→ **PROBLEM**
What's needed is a word-for-word retyping of the entries below, pictures omitted.

→ **DATA FOR PROCESSING**
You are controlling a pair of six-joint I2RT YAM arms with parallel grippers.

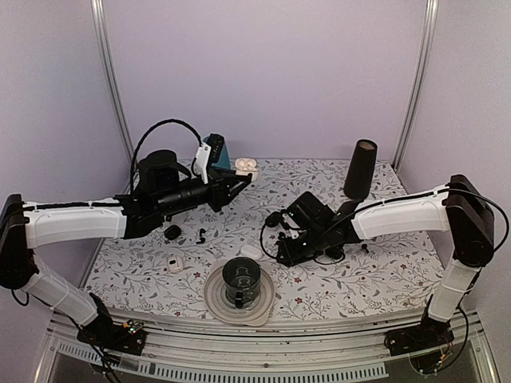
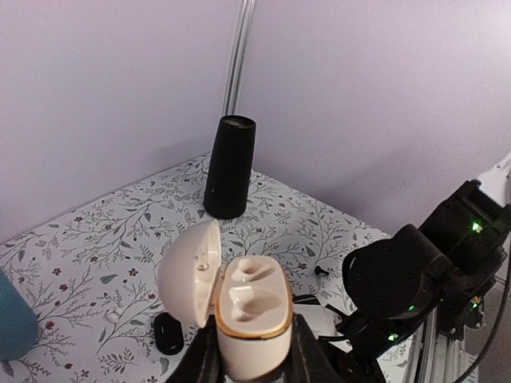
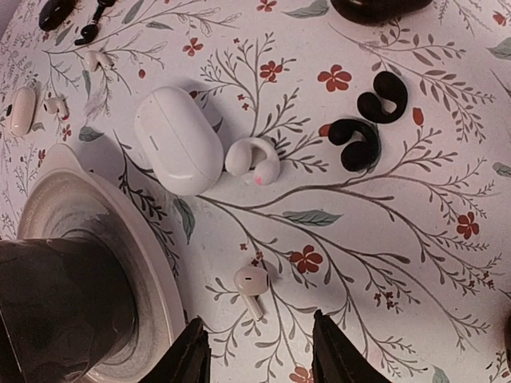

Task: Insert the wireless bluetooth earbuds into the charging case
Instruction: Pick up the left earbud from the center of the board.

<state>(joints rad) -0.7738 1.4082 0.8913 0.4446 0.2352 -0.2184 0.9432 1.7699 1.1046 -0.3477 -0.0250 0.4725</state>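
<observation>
Top external view: floral-print table [image 1: 375, 271] carries a grey plate [image 1: 214, 299] at its near edge, with a dark cup [image 1: 241, 281] standing on it. Black cone [image 1: 361, 169] stands upright, well beyond the plate and to its right.

Left gripper [image 1: 242, 174] is raised beyond the plate, jaws clamped on the white charging case [image 2: 251, 319]. Left wrist view: lid swung open, gold rim, both wells empty.

Right gripper [image 3: 259, 329] sits low just beside the plate's right rim, jaws apart with nothing between them. A white stemmed earbud [image 3: 251, 281] lies on the table just ahead of its fingertips.

Closed white case [image 3: 177, 140] lies just beyond the plate. A white clip earbud [image 3: 254, 159] is right against it; contact cannot be told.

Wireless bluetooth earbuds [image 1: 201, 236]: one black stemmed bud made out, on the table beyond and left of the plate, near a black pebble case [image 1: 172, 232] and well apart from the held case.
</observation>
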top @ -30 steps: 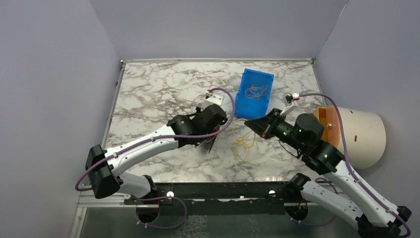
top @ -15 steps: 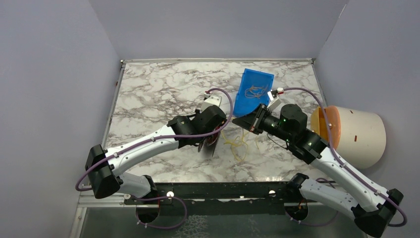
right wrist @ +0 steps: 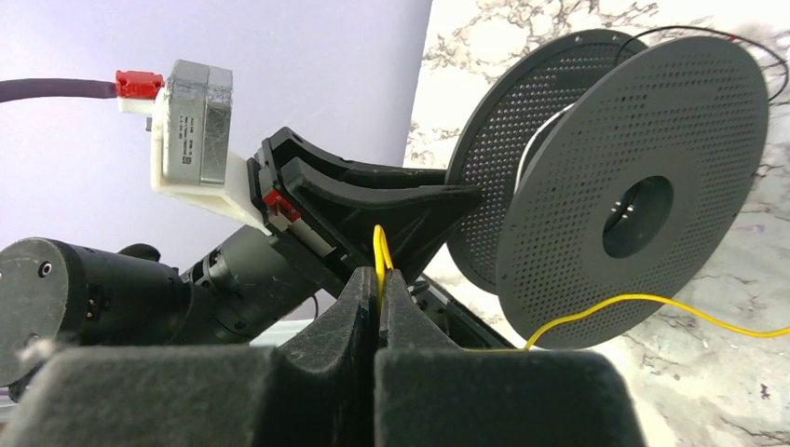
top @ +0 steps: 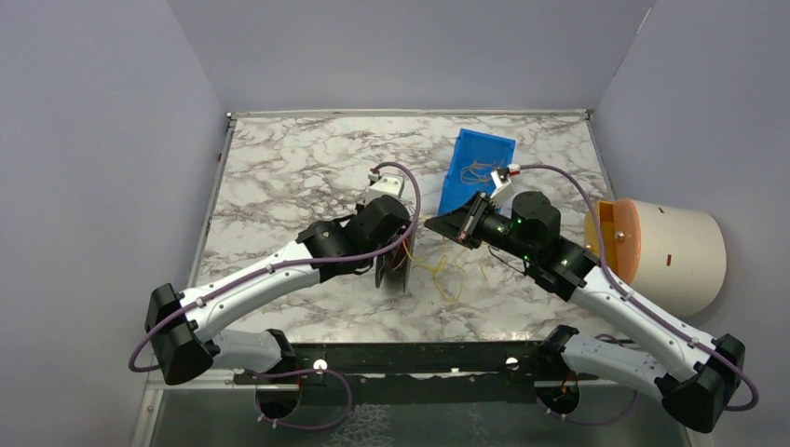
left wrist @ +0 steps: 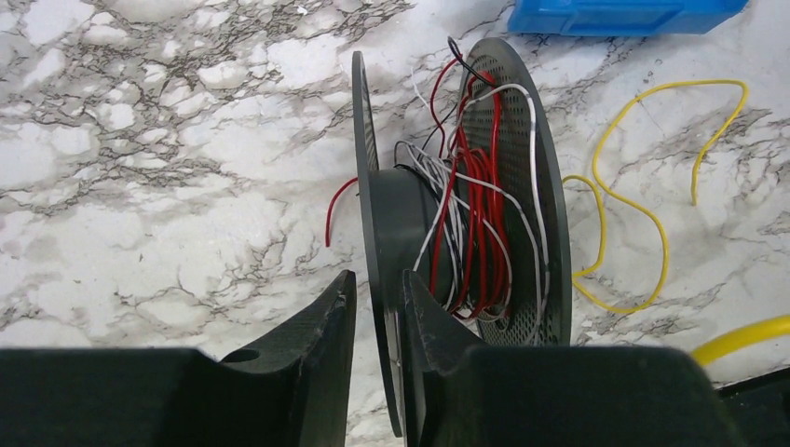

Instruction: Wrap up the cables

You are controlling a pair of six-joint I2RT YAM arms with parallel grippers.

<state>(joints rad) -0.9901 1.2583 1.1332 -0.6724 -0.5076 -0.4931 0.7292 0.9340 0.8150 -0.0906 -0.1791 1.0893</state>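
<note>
A black perforated spool (left wrist: 508,121) stands on edge on the marble table, with red, white and black wires wound loosely on its hub. My left gripper (left wrist: 377,303) is shut on the spool's left flange; in the top view the gripper (top: 391,253) sits over the spool (top: 399,272). My right gripper (right wrist: 379,279) is shut on a yellow cable (right wrist: 652,300) and is held just right of the spool (right wrist: 652,149), in the top view (top: 434,224). The cable's slack (top: 449,276) lies in loops on the table and shows in the left wrist view (left wrist: 643,223).
A blue bin (top: 477,172) holding several wires lies behind the right gripper, its edge in the left wrist view (left wrist: 615,14). A cream cylinder with an orange lid (top: 666,251) lies at the table's right edge. Grey walls enclose the table.
My right gripper has moved left toward the spool, carrying the yellow cable. My left arm has shifted slightly left with the spool.
</note>
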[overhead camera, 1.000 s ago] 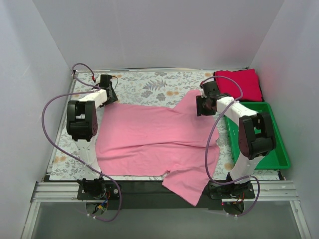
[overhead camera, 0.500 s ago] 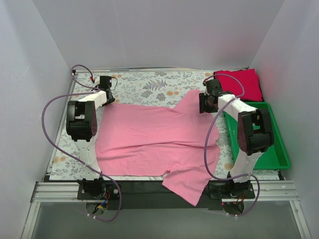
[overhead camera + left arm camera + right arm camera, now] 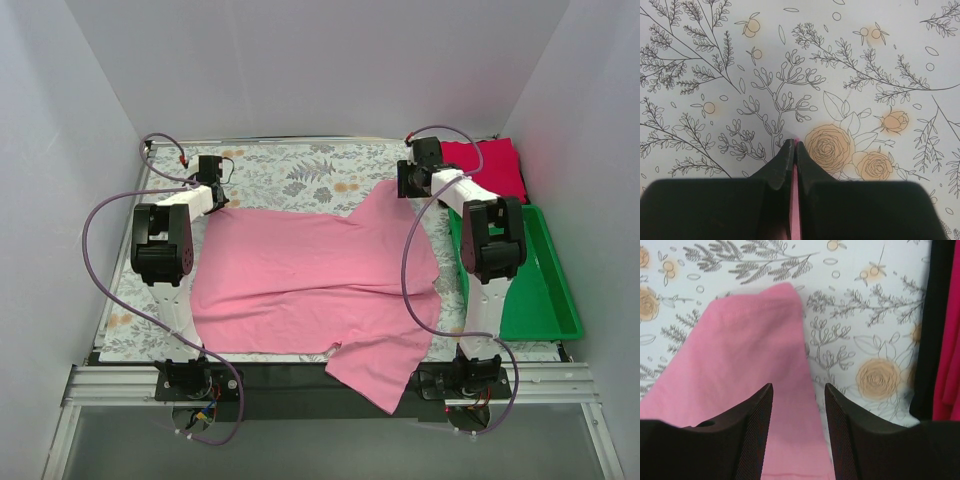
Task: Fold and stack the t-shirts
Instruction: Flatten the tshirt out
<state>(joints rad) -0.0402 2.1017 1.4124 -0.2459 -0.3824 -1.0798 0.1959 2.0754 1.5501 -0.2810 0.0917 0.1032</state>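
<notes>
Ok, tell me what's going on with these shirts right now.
Both arms are working on the pink t-shirt, which lies spread out, unfolded, on the floral cloth. The left gripper is shut on its far left corner; a pink sliver shows between the jaws. The right gripper hangs open above the shirt's far right end, not gripping it. The red t-shirt lies folded at the far right corner, behind the green bin.

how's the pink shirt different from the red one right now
The pink shirt lies spread out over the middle of the cloth, one part hanging off the near edge; the red shirt is folded into a compact block at the far right corner. The pink shirt covers far more area than the red shirt. The left gripper is shut on the pink shirt's edge; no gripper holds the red shirt. Both are plain fabric.
</notes>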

→ **EXERCISE RESPONSE**
You are controlling a pair of six-joint I2RT YAM arms with parallel grippers.


Task: Insert the wireless bluetooth earbuds into the charging case
Instruction: Pick up the left earbud from the center of the board.

<state>(joints rad) -0.7738 1.4082 0.8913 0.4446 0.2352 -0.2184 0.9432 1.7699 1.1046 -0.3477 -0.0250 0.4725</state>
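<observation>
Top external view: floral-print table [image 1: 375, 271] carries a grey plate [image 1: 214, 299] at its near edge, with a dark cup [image 1: 241, 281] standing on it. Black cone [image 1: 361, 169] stands upright, well beyond the plate and to its right.

Left gripper [image 1: 242, 174] is raised beyond the plate, jaws clamped on the white charging case [image 2: 251, 319]. Left wrist view: lid swung open, gold rim, both wells empty.

Right gripper [image 3: 259, 329] sits low just beside the plate's right rim, jaws apart with nothing between them. A white stemmed earbud [image 3: 251, 281] lies on the table just ahead of its fingertips.

Closed white case [image 3: 177, 140] lies just beyond the plate. A white clip earbud [image 3: 254, 159] is right against it; contact cannot be told.

Wireless bluetooth earbuds [image 1: 201, 236]: one black stemmed bud made out, on the table beyond and left of the plate, near a black pebble case [image 1: 172, 232] and well apart from the held case.
</observation>
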top @ -30 steps: 
top @ -15 steps: 
right wrist @ +0 steps: 
top @ +0 steps: 
left wrist @ +0 steps: 

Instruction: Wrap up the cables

You are controlling a pair of six-joint I2RT YAM arms with parallel grippers.

<state>(joints rad) -0.9901 1.2583 1.1332 -0.6724 -0.5076 -0.4931 0.7292 0.9340 0.8150 -0.0906 -0.1791 1.0893</state>
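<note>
A black perforated spool (left wrist: 508,121) stands on edge on the marble table, with red, white and black wires wound loosely on its hub. My left gripper (left wrist: 377,303) is shut on the spool's left flange; in the top view the gripper (top: 391,253) sits over the spool (top: 399,272). My right gripper (right wrist: 379,279) is shut on a yellow cable (right wrist: 652,300) and is held just right of the spool (right wrist: 652,149), in the top view (top: 434,224). The cable's slack (top: 449,276) lies in loops on the table and shows in the left wrist view (left wrist: 643,223).
A blue bin (top: 477,172) holding several wires lies behind the right gripper, its edge in the left wrist view (left wrist: 615,14). A cream cylinder with an orange lid (top: 666,251) lies at the table's right edge. Grey walls enclose the table.
My right gripper has moved left toward the spool, carrying the yellow cable. My left arm has shifted slightly left with the spool.
</note>
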[overhead camera, 1.000 s ago] 
[overhead camera, 0.500 s ago] 
[overhead camera + left arm camera + right arm camera, now] 
Task: Fold and stack the t-shirts
Instruction: Flatten the tshirt out
<state>(joints rad) -0.0402 2.1017 1.4124 -0.2459 -0.3824 -1.0798 0.1959 2.0754 1.5501 -0.2810 0.0917 0.1032</state>
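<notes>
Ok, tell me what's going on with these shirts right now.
Both arms are working on the pink t-shirt, which lies spread out, unfolded, on the floral cloth. The left gripper is shut on its far left corner; a pink sliver shows between the jaws. The right gripper hangs open above the shirt's far right end, not gripping it. The red t-shirt lies folded at the far right corner, behind the green bin.

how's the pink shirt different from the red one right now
The pink shirt lies spread out over the middle of the cloth, one part hanging off the near edge; the red shirt is folded into a compact block at the far right corner. The pink shirt covers far more area than the red shirt. The left gripper is shut on the pink shirt's edge; no gripper holds the red shirt. Both are plain fabric.
</notes>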

That completes the exercise.